At 10 kHz = 0.0006 % measured with a 100 kHz low pass filter and RMS response. The residual is mainly third harmonic.
At 20 kHz = 0.0007 % measured with a 100 kHz low pass filter and RMS response. The residual is third harmonic with others creeping in.

The ShibaSoku is a mass of close tolerance components and reed relays. The notch filter is based on 3 cascaded Bridged-T filters. Thanks to Dick Moore's web site for an explanation of the Bridged-T notch filter.

HI PChi,

As a point of reference, the oscillator I have in my THD analyzer from 1981 settles to 0.1dB at 20Hz within 1 second and to within 0.01 or so within 3 seconds. This is for either decade changes or frequency changes within a range. Total analyzer THD at 20Hz is less than 0.006%, but I think most of that is in the analyzer side and that the oscillator is much better than that.
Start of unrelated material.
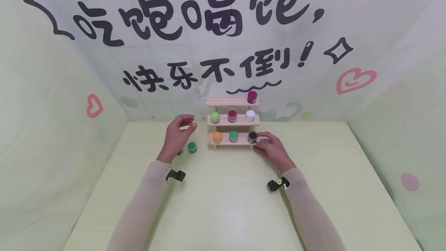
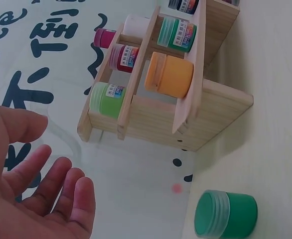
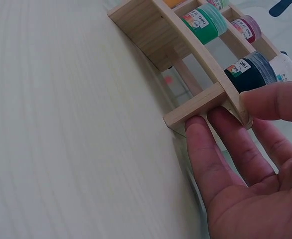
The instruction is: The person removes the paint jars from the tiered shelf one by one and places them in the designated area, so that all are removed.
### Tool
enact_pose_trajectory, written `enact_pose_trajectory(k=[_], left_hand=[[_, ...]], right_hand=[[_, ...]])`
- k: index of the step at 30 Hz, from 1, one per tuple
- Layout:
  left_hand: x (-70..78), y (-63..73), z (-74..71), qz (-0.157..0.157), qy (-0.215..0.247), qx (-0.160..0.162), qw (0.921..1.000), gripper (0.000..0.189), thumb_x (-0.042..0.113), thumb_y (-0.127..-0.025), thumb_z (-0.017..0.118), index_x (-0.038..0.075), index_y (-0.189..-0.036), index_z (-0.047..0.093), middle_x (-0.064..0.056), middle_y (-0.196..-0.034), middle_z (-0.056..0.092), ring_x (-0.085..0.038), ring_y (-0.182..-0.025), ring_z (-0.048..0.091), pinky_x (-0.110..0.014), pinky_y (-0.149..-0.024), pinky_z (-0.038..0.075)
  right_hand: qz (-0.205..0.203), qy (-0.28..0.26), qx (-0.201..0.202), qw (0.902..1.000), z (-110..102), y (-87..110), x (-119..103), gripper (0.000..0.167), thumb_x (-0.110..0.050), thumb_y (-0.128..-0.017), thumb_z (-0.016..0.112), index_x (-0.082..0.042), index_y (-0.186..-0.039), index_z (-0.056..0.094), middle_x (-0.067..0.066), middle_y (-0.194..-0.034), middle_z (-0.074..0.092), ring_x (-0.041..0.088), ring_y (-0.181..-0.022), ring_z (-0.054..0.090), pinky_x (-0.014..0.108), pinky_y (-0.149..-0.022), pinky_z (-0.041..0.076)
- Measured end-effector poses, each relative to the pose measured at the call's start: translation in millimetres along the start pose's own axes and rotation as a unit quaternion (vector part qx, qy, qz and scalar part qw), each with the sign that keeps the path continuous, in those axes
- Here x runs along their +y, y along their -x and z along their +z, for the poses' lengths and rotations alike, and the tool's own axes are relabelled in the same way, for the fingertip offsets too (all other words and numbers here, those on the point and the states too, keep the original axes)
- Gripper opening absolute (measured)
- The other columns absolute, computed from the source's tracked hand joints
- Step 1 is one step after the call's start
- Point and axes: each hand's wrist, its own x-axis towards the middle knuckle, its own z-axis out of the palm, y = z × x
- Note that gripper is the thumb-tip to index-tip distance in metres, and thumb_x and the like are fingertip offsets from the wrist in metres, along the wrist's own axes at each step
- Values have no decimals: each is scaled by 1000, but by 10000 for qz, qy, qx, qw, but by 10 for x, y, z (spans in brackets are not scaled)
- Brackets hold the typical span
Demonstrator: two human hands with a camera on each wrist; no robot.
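Note:
A three-tier wooden rack [image 1: 226,101] carries small paint jars. My right hand [image 1: 274,151] grips the right end of its bottom tier, thumb above and fingers beneath the board [image 3: 208,64]. Beside that thumb sits a black jar [image 3: 250,72]; a green jar [image 1: 233,136] and an orange jar [image 1: 217,138] share its tier. On the middle tier stand light green [image 1: 215,117], dark red [image 1: 232,116] and white [image 1: 250,116] jars. A magenta jar [image 1: 252,97] is at the top right. Left of the rack, my left hand [image 1: 177,134] hovers with loosely bent fingers, holding nothing.
Another green jar [image 1: 192,147] stands on the pale table [image 1: 223,196], left of the rack. A dark jar [image 1: 179,152] beside it is mostly hidden by my left wrist. A printed cloth [image 1: 167,57] hangs behind the rack.

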Motion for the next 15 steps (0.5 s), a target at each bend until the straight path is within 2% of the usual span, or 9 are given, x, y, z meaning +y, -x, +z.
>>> enact_pose_trajectory(k=[10, 15], left_hand=[[239, -172, 212, 310, 268, -39, 9991, 36, 19, -99, 74, 6, -132, 66, -17, -133, 69, -26, -118, 67, -44, -103, 60], [333, -230, 320, 459, 477, -64, 9978, 34, 14, -97, 74, 5, -129, 67, -16, -129, 71, -27, -114, 67, -45, -102, 61]], right_hand=[[73, -5, 64, 10000, 11, 4, -18, 41, -2, -102, 59, -8, -142, 57, 13, -118, 75, 18, -108, 74, 31, -97, 63], [73, -35, 55, 10000, 22, 9, -24, 41, -2, -101, 59, -8, -142, 58, 12, -118, 75, 18, -108, 74, 30, -97, 63]])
The SV oscillator uses a simple full-wave agc detector, but uses speed-up diodes across most of the integrator input resistance. Also, the agc detector capacitors are switched for the decade range and are all precharged by each other to the nominal operating value from whatever range was previously in use. Both of these techniques speed up settling when frequency or range is changed.

The design is shown in the THD analyzer article on my website at CordellAudio.com - Home.